● **Directions**: Repeat, exactly as they appear, the lines from the one with "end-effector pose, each" through the last line of the entries below, but none of the pictures.

Stored dataset items:
* * * * * * * * *

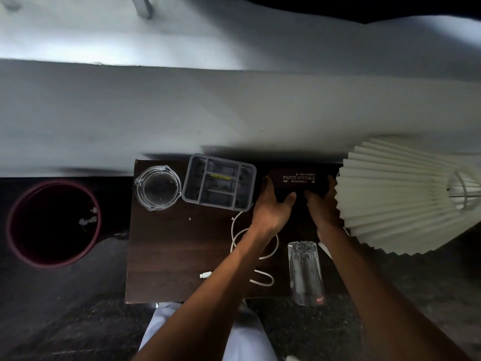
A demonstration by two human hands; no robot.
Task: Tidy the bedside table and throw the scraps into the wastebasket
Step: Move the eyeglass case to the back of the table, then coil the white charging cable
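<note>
Head view: dark spectacle case at the back edge of the bedside table, gripped at its ends by left hand and right hand, fingers curled round it. Apparently the straightening step; next, probably squaring it beside the grey organiser tray. Outward: glass ashtray, white cable, tumbler, pleated lampshade. Wastebasket on the floor at left (pale scraps inside), white wall behind.

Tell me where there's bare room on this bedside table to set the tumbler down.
The open patch is the bedside table's left front, below the glass ashtray and grey organizer, left of the white cable. The right side is crowded: both hands, the glasses case, the tumbler, the lampshade.
</note>
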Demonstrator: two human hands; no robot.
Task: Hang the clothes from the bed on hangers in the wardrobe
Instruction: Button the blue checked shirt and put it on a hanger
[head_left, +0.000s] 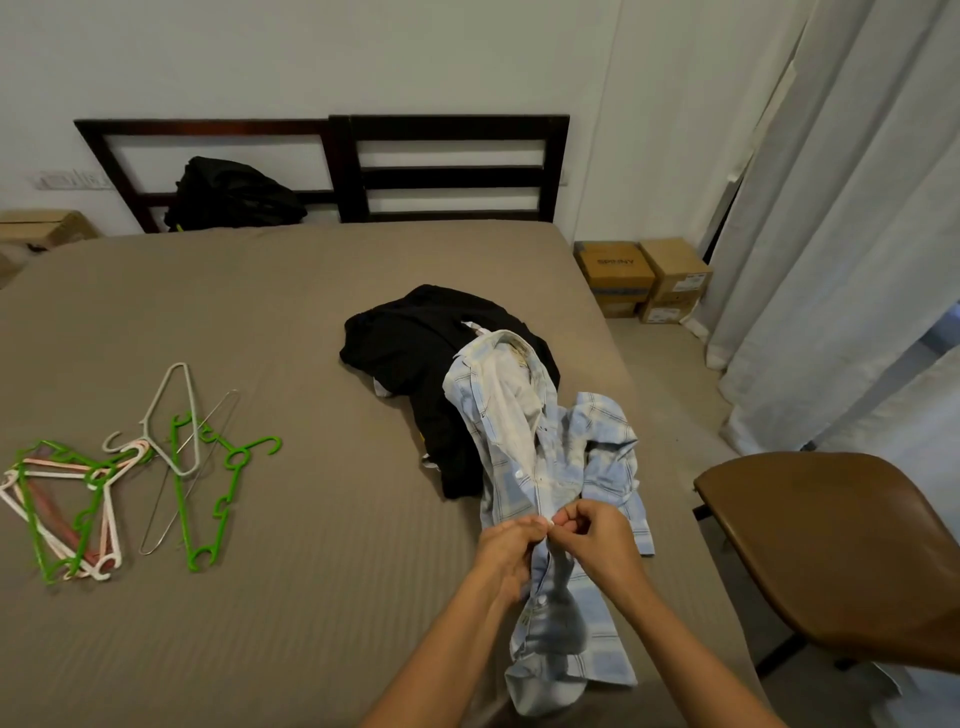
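Note:
A light blue checked shirt (519, 431) lies stretched along the right side of the bed (311, 322), its collar resting on a pile of black clothes (415, 343). My left hand (506, 545) and my right hand (597, 535) meet at the shirt's button strip, each pinching the fabric there. Several plastic hangers (78, 499), green, white and pink, lie in a heap at the bed's left. A green hanger (218, 488) and a thin wire one lie beside them. No wardrobe shows in this view.
A brown chair (831, 551) stands close to the bed's right edge. Cardboard boxes (644, 275) sit on the floor by white curtains (831, 260). A black bag (228, 197) leans against the dark headboard (452, 171).

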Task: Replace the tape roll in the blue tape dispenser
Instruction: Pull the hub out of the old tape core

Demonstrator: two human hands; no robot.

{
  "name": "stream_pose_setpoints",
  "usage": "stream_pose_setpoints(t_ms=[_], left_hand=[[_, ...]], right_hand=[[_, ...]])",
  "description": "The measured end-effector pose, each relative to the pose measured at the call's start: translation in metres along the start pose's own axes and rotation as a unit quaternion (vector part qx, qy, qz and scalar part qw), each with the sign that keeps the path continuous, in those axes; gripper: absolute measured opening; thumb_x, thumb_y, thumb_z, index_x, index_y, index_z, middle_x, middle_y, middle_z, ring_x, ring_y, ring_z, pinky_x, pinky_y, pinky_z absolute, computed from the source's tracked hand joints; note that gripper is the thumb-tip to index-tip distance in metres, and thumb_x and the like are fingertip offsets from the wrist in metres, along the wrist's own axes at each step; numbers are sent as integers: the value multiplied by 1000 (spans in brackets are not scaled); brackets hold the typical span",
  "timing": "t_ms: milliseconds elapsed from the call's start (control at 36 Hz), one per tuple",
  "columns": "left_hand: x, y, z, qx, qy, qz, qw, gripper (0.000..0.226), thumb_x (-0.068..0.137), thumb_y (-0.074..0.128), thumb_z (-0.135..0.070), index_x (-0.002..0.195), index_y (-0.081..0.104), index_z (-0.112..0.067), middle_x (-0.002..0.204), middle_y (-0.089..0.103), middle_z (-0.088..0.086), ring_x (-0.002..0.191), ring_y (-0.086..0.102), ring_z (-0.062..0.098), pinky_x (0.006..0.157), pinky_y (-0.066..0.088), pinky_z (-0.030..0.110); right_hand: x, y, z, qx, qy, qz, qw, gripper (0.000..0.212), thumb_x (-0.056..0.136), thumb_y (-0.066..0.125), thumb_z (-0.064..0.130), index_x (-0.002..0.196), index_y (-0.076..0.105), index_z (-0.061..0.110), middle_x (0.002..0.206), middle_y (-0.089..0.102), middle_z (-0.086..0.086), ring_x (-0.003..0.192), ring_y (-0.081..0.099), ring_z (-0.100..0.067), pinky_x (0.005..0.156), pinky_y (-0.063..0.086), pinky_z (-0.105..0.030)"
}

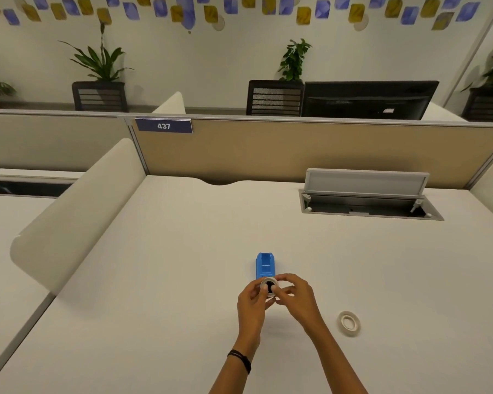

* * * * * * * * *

● **Exercise result**:
  "description": "The measured end-effector pose, each relative to the pose measured at the call's start: translation in metres along the start pose's own axes and rotation as a unit quaternion (vector part qx, qy, qz and scalar part qw), each with the sign that keeps the path continuous, in those axes; gripper: absolute measured opening; thumb_x, thumb_y, thumb_z, index_x, index_y, index_z, middle_x, middle_y, middle_z, ring_x, ring_y, ring_z, pinky_x, pinky_y, pinky_z absolute, computed from the source's tracked hand joints; note that gripper is the thumb-tip to index-tip distance in metres, and thumb_x and the like are fingertip offsets from the wrist in metres, along the wrist's own axes at each step; numbers are sent as integers: the value multiplied by 1000 (spans in brackets are not scaled); brackets hold the typical span",
  "timing": "t_ms: milliseconds elapsed from the call's start (control at 36 Hz), one per tuple",
  "columns": "left_hand: x, y, z, qx, qy, qz, qw, gripper (0.000..0.226), thumb_x (-0.068..0.137), thumb_y (-0.074..0.128), thumb_z (-0.135..0.070), index_x (-0.002..0.195), index_y (-0.081..0.104), index_z (-0.112..0.067), middle_x (-0.002..0.204), middle_y (-0.089..0.103), middle_z (-0.088..0.086), ring_x (-0.002..0.191), ring_y (-0.086..0.102), ring_z (-0.062..0.098), pinky_x (0.006..0.157), pinky_y (-0.066..0.088), pinky_z (-0.030..0.110); right_hand: x, y, z, qx, qy, qz, qw, gripper (0.000..0.212), thumb_x (-0.056..0.136), thumb_y (-0.066..0.125), thumb_z (-0.064..0.130), index_x (-0.002..0.196), index_y (-0.076..0.105), index_z (-0.061..0.110), middle_x (0.002..0.206), middle_y (-0.089..0.102), middle_z (-0.086..0.086), ring_x (-0.003..0.192), ring_y (-0.081..0.099), ring_z (-0.100..0.067), pinky_x (0.005..0.156), pinky_y (-0.063..0.086), pinky_z (-0.105..0.030)"
}

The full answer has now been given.